Testimonio Online

En este aspecto,  analizo los testimonios presentados, ya sean de forma anónima o con nombre propio. Cómo esto se ha sido también una manera de protestar desde la clandestinidad o de manera frontal. Por qué hay esa necesidad de contar sus historias, de exponerse a maltrato o solidaridad pero al fin y al cabo de expresarse y cómo esto influye también en la acción política y el activismo.

El testimonio es un arma muy poderosa para hacer frente a movimientos feministas. Se ha visto que en distintos casos han ayudado a que personas vean sus propias situaciones, comprendan lo que pasan o pasaron estas mujeres o se hable del tema, se cree conciencia y se hagan leyes para proteger a las mujeres según sus circunstancias.
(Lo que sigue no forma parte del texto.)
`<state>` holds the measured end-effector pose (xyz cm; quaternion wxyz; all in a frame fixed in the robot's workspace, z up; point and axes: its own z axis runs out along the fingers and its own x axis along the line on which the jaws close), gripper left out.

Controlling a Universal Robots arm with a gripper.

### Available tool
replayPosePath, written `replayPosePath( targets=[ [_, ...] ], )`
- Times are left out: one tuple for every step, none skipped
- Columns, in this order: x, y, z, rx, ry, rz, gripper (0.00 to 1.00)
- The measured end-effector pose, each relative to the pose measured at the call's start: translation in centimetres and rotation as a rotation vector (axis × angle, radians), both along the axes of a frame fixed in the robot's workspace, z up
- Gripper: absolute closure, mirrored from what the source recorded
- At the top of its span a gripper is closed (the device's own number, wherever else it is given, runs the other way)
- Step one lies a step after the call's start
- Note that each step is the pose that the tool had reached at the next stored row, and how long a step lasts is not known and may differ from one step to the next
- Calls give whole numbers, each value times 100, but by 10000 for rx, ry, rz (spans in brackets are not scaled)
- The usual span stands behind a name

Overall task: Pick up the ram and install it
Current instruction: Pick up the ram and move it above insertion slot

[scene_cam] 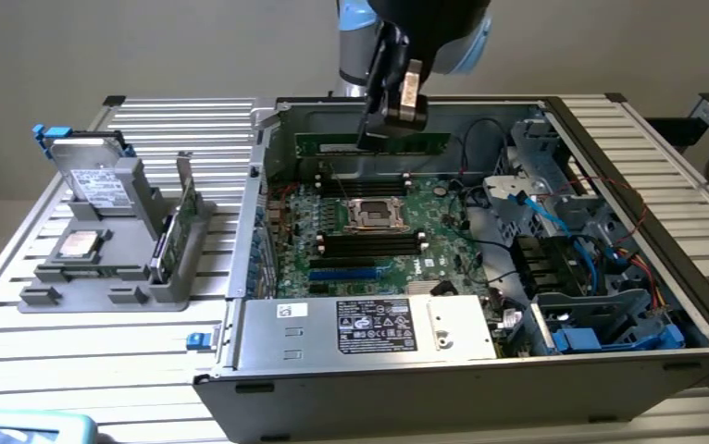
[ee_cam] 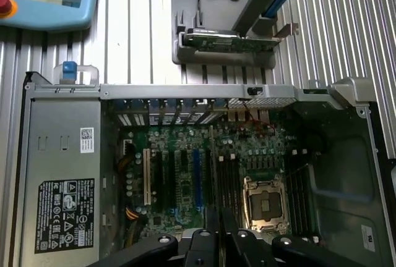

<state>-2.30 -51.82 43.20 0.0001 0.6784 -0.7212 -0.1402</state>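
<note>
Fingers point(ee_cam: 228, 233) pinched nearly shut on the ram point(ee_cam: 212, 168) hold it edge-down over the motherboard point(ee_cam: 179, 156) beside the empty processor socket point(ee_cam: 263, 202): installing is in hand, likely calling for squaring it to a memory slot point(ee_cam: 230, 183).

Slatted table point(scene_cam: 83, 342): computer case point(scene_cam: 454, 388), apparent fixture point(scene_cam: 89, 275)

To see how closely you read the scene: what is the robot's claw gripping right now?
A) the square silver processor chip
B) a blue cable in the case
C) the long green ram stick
C: the claw is shut on the ram, holding it on edge over the motherboard inside the open case; the processor chip lies on the grey holder outside.
</note>
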Motion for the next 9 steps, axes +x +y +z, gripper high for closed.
replayPosePath(
  targets=[
    [23,0,-6,11,67,0,85],
    [49,0,-14,12,124,1,85],
    [80,0,-25,15,159,1,85],
    [120,-1,-41,15,178,1,85],
    [164,0,-59,16,189,-1,85],
    [213,3,-77,14,200,0,85],
    [251,6,-94,13,212,1,85],
    [285,9,-113,14,229,0,85],
    [316,13,-131,15,249,-1,85]
  ],
)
Un ejemplo es el caso de la violencia hacia la mujer en Estados Unidos: “‘I am a rape survivor.’ That powerful statement by 24-year-old Amanda Nguyen opened a panel on rape culture and violence against women at the 2016 Social Good Summit on Monday.”(Mashable). Acá el testimonio directo y frontal no va por el medio digital pero se utiliza para la causa. En Perú se hizo algo similar utilizando el grupo de Facebook “Ni una menos: movilización nacional ya” en donde una de sus reglas es:

“Este espacio es para compartir y denunciar experiencias relacionadas a las violencias y discriminaciones que vivimos las mujeres, así como testimonios de amor y empoderamiento, por lo que se le dará prioridad al contenido de este tipo más que a los artículos, videos, frases que no sean de autoría de quien los publica.”(Grupo)

En el caso del aborto es un poco más difícil establecer grupos o círculos en los que se hable abiertamente de testimonios y experiencias. No solo porque es penado en Perú sino también porque en nuestra sociedad está visto moralmente mal. En Estados Unidos se creó una campaña llamada #ShoutYourAbortion cuando el partido de derecha pretendió anular los fondos que iban hacia Planned Parenthood (institución que provee de salud reproductiva y abortos a las mujeres de bajos recursos). Lindy West, una escritora de Seatle empezó a reflexionar por qué los abortos eran secretos a voces. Nadie hablaba de ellos a pesar de vivir en una ciudad progresista y de tener amigos liberales. Entonces mandó un tuit con el screenshot de la confesión de una amiga y la frase “no lo susurras, grita tu aborto” (en inglés). Con esto comenzó una avalancha de personas que contaban sus abortos. Algunos tenían razones serias como ser víctimas de violaciones o malformaciones de fetos y otras solo porque querían seguir con sus vidas y no estaba en sus planes tener un hijo en ese momento. Todos eran argumentos válidos y siguieron la dinámica de utilizar el hashtag para contar sus testimonios.

“With her permission, I screengrabbed Amelia’s post and put it on Twitter, with a hashtag that seemingly wrote itself: Don’t whisper, #ShoutYourAbortion. The response was immediate and overwhelming – it felt, almost, as if many had been waiting for this moment to speak. People I’ve known for years told me stories I’d never heard before. Complete strangers shared a galaxy of personal experiences, from the harrowing to the mundane.”(The Guardian)

Hoy por hoy hacer testimonios del aborto en Perú es muy tabú aún. No solo porque hay un periodo de 2 años en el que una puede ir a la cárcel (pasado este tiempo, la pena prescribe) sino también porque se enfrentan a bullying por parte de personas que están totalmente en desacuerdo y hay muchas personas que talvez no podrían expresar su desacuerdo pero podrían juzgar, ya sea en el círculo familiar, amical o laboral. Por esta razón la creadora de la página decidió pedir que les envíen los testimonios y publicarlos ellas mismas con seudónimos si es que la persona lo deseaba así. Este trabajo era laborioso y muchas veces no tenían el tiempo ni las fuerzas para poder moderar los comentarios agresivos  que venían.